TASK INSTRUCTIONS:
Give back the full listing verbatim, apart from its images.

──────── SOURCE DATA ────────

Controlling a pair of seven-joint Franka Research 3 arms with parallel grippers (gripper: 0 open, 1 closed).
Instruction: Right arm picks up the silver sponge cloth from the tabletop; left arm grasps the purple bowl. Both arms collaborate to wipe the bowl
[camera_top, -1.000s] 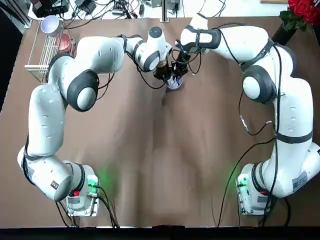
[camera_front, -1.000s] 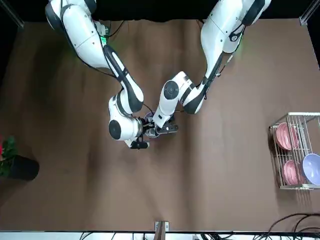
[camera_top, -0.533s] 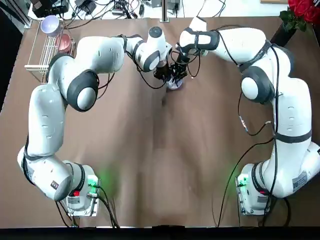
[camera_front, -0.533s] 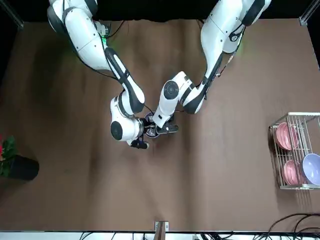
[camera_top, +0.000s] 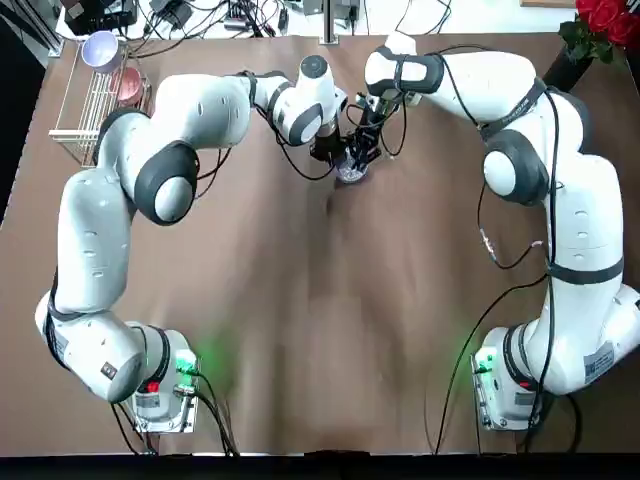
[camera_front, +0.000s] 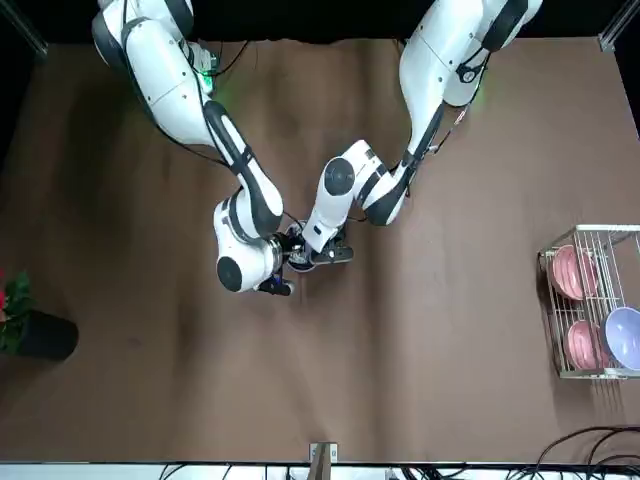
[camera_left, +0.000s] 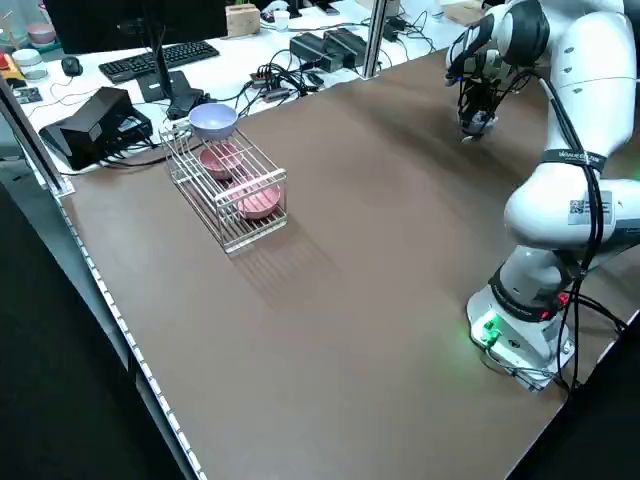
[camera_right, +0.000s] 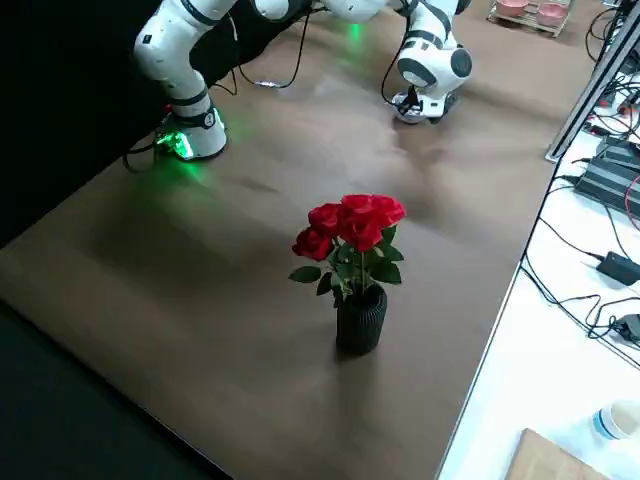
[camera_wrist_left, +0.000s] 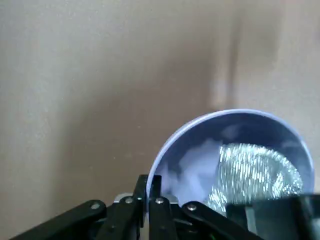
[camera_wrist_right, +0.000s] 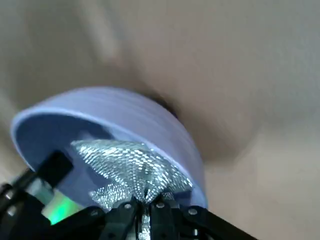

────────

REPLY TO THE TASK:
Controlling a pair of seven-joint Franka Research 3 arms with parallel grippers (gripper: 0 open, 1 closed).
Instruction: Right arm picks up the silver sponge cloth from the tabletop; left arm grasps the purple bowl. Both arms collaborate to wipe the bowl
[camera_top, -1.000s] 
[camera_front, -1.000s] 
[camera_top, -0.533s] 
[camera_front, -0.533s] 
[camera_top, +0.000s] 
[camera_front, +0.000s] 
[camera_left, +0.000s] 
[camera_right, +0.000s] 
[camera_wrist_left, +0.000s] 
[camera_wrist_right, +0.000s] 

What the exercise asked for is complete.